Les Canadiens ont innové aussi quant à la gestion des jeunes recrues, en décidant cette année de leur faire confiance. Ainsi, Brendan Gallagher et Alex Galchenyuk ont fait bien plus que de la figuration, dit Alain Gosselin. «Les jeunes joueurs font partie d'un vaste plan. Les Canadiens ne nous avaient pas habitués à ça. Ils ont eu beaucoup de glace. Il est vrai qu'ils ont bien répondu.»

Un peu comme une entreprise qui choisit d'accorder des responsabilités à ses jeunes employés plutôt que de les confiner à des rôles de soutien.

Gallagher et Galchenyuk sont en nomination pour le trophée Calder, décerné à la recrue de l'année. «Ça faisait longtemps que le CH n'en avait pas eu un, dit Bruno Delorme. Alors, imaginez deux !»

Par ailleurs, Marc Bergevin a fait venir des jeunes joueurs du club-école de Hamilton, à tour de rôle, afin de les observer dans le contexte d'un match de la LNH. Un pari de gestion de la relève risqué et audacieux, dit Bruno Delorme, qui confirme la vision à long terme de Marc Bergevin.
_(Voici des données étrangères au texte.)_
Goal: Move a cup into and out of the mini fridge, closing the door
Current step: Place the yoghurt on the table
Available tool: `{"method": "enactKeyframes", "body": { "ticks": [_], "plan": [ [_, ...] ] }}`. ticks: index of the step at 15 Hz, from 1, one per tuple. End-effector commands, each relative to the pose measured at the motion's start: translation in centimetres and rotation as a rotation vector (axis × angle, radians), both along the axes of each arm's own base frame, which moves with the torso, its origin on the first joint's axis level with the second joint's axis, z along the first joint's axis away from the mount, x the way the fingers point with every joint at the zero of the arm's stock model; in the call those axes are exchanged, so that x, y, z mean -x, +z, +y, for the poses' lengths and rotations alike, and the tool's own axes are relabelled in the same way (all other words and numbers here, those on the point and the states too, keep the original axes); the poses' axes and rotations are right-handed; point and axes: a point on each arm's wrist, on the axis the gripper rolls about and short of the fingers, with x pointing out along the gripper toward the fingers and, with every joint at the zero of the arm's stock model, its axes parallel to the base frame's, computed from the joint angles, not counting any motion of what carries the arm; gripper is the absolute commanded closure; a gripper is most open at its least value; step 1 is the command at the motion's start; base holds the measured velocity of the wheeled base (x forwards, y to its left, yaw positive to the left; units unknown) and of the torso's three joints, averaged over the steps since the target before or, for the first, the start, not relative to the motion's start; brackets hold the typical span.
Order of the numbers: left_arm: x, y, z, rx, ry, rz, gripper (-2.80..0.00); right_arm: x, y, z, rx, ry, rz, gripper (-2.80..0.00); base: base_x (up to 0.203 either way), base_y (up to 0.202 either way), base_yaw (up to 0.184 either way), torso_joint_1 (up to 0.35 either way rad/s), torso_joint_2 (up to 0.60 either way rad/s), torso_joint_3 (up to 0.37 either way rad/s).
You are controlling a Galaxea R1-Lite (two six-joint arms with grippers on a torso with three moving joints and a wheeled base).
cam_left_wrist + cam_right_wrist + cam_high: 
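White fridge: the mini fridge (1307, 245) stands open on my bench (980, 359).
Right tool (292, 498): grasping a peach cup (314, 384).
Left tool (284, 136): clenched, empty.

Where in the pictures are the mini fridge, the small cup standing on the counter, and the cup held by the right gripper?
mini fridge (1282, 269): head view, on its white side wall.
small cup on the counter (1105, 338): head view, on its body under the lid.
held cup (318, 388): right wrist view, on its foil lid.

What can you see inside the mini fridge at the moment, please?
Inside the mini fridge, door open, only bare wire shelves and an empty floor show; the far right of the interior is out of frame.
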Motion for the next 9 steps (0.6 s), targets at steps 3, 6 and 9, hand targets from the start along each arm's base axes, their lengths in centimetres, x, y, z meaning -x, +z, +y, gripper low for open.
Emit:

Et un pari de gestion... financière. Le CH devra composer dès l'an prochain avec un plafond salarial qui passera de 70,2 M$ à 64,3 M$, lui qui dépense déjà le maximum autorisé. «L'économie du hockey change, dit Louis Hébert, les salaires sont plus élevés, et les recrues coûtent moins cher. Leur présence permet de conserver quelques stars plus coûteuses.»

Rester fidèle à son plan tout en sachant s'adapter

Les experts à qui nous avons parlé sont unanimes : Marc Bergevin a un plan à long terme, et les récents déboires de l'équipe (une série de défaites à haut pointage dans le dernier droit de la saison régulière) ne viendront pas l'ébranler.

«Il sera patient, dit Alain Gosselin. Il a hérité d'une équipe qui a fini dans le fond du classement. Il sait qu'il faut du temps.»

La décision de Marc Bergevin de ne pas bouger sur le marché des transactions, en avril, en témoigne.

Ce passage à vide qu'a connu l'équipe ces dernières semaines est par ailleurs normal lors de changements organisationnels majeurs, dit Louis Hébert.

«Lorsque les changements sont implantés, il y a un sursaut de performance. L'organisation reçoit un choc. Mais l'effet tend à se dissiper. Les vieilles habitudes refont surface.»

La tâche devient alors plus ardue, estime Louis Hébert. «L'important est de continuer de suivre son tableau de bord.»

Les résultats initiaux confirment que l'organisation est sur la bonne voie, même s'il est trop tôt pour parler de réussite, dit-il. Après l'acquisition de nouvelles compétences, le développement de nouvelles habiletés, le plan d'action doit maintenant évoluer en fonction des circonstances. «La vie n'est pas un long fleuve tranquille, dit Louis Hébert, le chemin le plus court entre les points A et B n'est pas toujours une ligne droite. Les entreprises connaissent des imprévus, de nouvelles interventions gouvernementales, elles font face à une nouvelle concurrence. Dans le cas des Canadiens, il y a les blessures, la force des adversaires, etc.»

On juge un leader à sa capacité d'adaptation. «Les entreprises les plus habiles à s'adapter aux changements sont celles qui réussissent à gagner», souligne Louis Hébert.

Les prochaines semaines seront déterminantes. Car, pour Marc Bergevin, cette saison n'est que le début d'une aventure qu'il souhaite, comme tout bon gestionnaire, longue et fructueuse.

169 M$

Les revenus des Canadiens de Montréal ont été de 169 millions de dollars lors de la saison 2011-2012 L'organisation montréalaise aurait fait des profits de 51,6 M$ lors de cette saison.

Source : Forbes

9 ans

Les Canadiens jouent à guichet fermé depuis 2004. Le Centre Bell est l'amphithéâtre de la Ligue nationale de hockey doté de la plus grande capacité, avec 21 273 sièges.

Source : Bruno Delorme, spécialiste du marketing sportif

Des séries payantes

+ 50 %

Le prix des billets pour les séries éliminatoires est majoré de 50 % par rapport à celui des billets en saison régulière. Comme les équipes ne versent pas de salaires à leurs joueurs pendant les séries, on comprend qu'un beau parcours fait toute la différence entre de petits et de grands profits.